Jul 5, 2022, 4:53 PM

First responders work the scene of a shooting at a Fourth of July parade on July 4, 2022, in Highla...

First responders work the scene of a shooting at a Fourth of July parade on July 4, 2022, in Highland Park, Illinois. (Photo by Jim Vondruska/Getty Images)

(Photo by Jim Vondruska/Getty Images)

(CNN) — Eric Rinehart, Lake County’s State’s Attorney, has charged the Highland Park parade mass shooting suspect, Robert E. Crimo III, with seven counts of first-degree murder.

Police on Tuesday identified six of the seven victims killed in the Highland Park July Fourth parade shooting.

Jennifer Banek, Lake County Coroner, read the list of names during a Tuesday news conference. The victims are as follows:

  • 64-year-old Katherine Goldstein of Highland Park
  • 35-year-old Irina McCarthy of Highland Park
  • 37-year-old Kevin McCarthy of Highland Park
  • 63-year-old Jacquelyn Sundheim of Highland Park
  • 88-year-old Stephen Straus of Highland Park
  • 78-year-old Nicolas Toledo-Zaragoza of Morelos, Mexico

A seventh victim died at a hospital outside of Lake County, Banek said.

A total of 45 people died or were injured during the shooting, said Christopher Covelli, spokesperson for the Lake County Major Crime Task Force.

The focus of the investigation for the last 36 hours was on the shooter, but has now shifted to “the victims and those left behind,” Highland Park Mayor Nancy Rotering said during the news conference.

The release of the victims’ names comes after investigators revealed the suspected gunman, Robert E. Crimo III, 21, may have planned the attack “for several weeks” and wore women’s clothing during the shooting to conceal his identity and his facial tattoos, and to help him leave with the crowd that was fleeing in the shooting’s wake, Covelli said.

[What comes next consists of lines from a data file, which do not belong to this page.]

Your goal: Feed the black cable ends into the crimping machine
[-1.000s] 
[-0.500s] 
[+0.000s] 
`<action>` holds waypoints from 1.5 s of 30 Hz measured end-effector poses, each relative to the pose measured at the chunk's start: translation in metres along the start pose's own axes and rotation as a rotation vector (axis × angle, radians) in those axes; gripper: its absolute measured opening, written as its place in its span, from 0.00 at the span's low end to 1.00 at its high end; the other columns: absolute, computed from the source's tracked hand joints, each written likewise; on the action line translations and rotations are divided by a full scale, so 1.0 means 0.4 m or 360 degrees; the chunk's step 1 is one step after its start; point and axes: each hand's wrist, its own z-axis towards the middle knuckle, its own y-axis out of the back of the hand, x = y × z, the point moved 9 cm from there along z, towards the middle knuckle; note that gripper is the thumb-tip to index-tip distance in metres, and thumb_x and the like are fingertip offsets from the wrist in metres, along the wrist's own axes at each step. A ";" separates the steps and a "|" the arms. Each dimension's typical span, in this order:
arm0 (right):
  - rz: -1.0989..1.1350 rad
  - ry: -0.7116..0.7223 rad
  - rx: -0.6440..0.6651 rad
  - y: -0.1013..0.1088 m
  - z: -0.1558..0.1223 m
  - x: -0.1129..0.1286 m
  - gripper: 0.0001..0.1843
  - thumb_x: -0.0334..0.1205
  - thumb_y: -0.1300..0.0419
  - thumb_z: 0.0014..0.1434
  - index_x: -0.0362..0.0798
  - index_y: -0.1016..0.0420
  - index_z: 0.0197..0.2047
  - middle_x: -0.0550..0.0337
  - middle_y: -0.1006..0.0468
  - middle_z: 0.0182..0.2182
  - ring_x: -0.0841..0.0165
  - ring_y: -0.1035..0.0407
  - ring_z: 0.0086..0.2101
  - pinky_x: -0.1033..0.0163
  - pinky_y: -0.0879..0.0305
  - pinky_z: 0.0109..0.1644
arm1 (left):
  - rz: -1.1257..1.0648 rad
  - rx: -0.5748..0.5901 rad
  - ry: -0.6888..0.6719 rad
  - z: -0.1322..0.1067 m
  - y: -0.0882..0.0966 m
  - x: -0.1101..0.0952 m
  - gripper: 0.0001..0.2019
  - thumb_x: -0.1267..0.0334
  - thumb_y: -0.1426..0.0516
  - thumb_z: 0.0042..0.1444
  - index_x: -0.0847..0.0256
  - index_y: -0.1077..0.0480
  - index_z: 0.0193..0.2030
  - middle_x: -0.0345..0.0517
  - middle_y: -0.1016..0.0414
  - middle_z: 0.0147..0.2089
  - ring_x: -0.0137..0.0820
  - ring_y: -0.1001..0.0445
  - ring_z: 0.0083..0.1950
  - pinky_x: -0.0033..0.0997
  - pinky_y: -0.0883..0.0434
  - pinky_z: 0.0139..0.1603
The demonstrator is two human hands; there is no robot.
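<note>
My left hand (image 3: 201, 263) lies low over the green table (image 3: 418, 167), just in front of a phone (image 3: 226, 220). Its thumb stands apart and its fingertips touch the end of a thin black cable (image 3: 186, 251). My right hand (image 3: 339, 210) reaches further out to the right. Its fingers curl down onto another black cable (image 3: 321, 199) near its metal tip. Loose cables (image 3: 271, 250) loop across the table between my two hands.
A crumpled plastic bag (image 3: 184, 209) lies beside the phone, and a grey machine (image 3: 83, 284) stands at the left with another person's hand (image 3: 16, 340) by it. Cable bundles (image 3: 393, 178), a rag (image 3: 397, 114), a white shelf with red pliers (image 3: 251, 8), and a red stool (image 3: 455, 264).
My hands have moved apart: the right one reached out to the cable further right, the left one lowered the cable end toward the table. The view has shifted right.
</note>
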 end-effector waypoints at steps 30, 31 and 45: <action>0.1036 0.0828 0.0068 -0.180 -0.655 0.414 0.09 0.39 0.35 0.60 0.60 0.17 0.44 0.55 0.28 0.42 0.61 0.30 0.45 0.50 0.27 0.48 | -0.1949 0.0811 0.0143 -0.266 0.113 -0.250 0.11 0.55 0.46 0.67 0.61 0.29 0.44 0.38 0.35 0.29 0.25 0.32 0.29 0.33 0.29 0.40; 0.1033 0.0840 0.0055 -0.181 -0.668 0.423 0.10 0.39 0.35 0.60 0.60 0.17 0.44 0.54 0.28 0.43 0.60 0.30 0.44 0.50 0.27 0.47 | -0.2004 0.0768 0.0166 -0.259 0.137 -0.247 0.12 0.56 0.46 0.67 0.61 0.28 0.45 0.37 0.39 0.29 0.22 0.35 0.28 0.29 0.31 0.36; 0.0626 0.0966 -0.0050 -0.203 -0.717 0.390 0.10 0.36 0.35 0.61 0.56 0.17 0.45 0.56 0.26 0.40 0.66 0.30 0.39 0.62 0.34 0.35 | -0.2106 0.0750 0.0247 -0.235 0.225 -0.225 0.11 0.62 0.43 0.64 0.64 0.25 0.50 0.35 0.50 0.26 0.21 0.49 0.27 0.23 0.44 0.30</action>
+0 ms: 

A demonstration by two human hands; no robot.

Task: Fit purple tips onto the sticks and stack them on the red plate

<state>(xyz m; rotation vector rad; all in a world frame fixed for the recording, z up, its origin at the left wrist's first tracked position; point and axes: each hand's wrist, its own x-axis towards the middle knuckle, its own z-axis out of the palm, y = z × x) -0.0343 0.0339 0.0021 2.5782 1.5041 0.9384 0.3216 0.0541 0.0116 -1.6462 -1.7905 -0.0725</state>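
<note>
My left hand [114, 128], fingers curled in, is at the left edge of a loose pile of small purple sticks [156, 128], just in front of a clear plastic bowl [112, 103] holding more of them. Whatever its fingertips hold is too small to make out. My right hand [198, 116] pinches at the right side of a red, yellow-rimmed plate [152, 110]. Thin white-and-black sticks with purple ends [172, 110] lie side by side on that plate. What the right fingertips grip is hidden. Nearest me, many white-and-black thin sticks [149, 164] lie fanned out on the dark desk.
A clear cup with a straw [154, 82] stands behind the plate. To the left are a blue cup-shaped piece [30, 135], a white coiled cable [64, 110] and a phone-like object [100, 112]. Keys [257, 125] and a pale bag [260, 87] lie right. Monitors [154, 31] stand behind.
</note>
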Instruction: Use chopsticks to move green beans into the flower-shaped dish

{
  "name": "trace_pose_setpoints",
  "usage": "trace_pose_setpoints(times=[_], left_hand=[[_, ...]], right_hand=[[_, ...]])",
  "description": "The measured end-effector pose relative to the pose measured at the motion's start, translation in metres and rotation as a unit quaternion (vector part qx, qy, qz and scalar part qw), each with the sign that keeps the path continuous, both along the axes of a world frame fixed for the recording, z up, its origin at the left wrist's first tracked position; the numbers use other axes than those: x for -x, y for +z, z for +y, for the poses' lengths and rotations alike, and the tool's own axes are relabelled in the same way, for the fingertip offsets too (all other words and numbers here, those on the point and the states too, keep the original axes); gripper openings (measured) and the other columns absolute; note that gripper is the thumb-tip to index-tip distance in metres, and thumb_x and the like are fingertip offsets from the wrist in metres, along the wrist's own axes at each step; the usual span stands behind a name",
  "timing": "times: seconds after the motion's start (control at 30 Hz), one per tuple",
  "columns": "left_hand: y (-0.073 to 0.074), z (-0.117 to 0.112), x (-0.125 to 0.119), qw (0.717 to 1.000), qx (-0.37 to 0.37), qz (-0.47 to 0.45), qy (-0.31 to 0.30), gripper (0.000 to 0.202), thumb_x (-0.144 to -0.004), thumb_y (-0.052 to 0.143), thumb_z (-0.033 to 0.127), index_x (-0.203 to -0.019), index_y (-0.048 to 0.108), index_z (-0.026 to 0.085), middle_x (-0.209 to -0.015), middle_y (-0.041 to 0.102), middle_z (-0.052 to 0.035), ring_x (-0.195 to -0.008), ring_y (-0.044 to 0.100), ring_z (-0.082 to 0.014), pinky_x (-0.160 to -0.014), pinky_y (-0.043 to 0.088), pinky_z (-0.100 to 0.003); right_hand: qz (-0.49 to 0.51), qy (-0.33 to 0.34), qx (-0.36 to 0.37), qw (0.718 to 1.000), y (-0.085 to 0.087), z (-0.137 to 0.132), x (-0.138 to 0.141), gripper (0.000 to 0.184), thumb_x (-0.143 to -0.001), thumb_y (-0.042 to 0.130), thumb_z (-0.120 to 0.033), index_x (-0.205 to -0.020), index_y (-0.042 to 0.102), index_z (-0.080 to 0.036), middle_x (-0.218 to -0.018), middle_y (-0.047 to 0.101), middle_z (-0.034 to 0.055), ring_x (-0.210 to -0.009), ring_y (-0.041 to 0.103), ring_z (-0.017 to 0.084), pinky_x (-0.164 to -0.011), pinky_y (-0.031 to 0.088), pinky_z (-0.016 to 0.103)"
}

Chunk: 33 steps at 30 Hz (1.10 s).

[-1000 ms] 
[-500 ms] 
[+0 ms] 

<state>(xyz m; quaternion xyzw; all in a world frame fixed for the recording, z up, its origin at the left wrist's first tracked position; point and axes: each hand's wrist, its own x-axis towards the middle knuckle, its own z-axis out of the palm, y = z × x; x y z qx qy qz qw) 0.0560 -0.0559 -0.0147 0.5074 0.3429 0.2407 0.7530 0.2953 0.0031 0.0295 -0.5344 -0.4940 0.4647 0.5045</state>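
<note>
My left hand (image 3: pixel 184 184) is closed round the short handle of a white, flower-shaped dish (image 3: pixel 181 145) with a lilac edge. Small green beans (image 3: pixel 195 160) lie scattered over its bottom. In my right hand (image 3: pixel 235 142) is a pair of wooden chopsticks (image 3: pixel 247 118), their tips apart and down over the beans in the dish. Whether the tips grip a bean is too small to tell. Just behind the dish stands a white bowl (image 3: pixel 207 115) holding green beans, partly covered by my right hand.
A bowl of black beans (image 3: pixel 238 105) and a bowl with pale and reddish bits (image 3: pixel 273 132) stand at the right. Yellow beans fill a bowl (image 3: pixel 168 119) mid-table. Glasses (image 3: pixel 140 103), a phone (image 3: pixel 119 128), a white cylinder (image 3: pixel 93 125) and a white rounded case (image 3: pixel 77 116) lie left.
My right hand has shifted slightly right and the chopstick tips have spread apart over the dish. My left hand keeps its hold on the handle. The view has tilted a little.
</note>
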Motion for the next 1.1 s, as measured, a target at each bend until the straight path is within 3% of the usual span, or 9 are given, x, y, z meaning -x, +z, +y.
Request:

“He blended right in with everybody else as they were running around, almost as (if) he was an innocent spectator as well,” Covelli said late Tuesday morning at a news conference outside Highland Park police headquarters.

Covelli also revealed Tuesday that Crimo had two prior incidents with law enforcement. In April 2019, an individual contacted authorities about Crimo attempting suicide. Authorities spoke with Crimo and his parents, and the matter was handled by mental health professionals, Covelli said.

Then, in September 2019, a family member reported that Crimo threatened “to kill everyone” and had a collection of knives, Covelli said. Police removed 16 knives, a dagger and a sword from their residence. Highland Park police reported the incident to Illinois State Police.

“At that time there was no probable cause to arrest. There were no complaints that were signed by any of the victims,” Covelli said.

Investigators still are trying to determine a motive for Monday’s shooting, Covelli said.

Crimo has been in police custody since being apprehended Monday evening, though no charges have been announced.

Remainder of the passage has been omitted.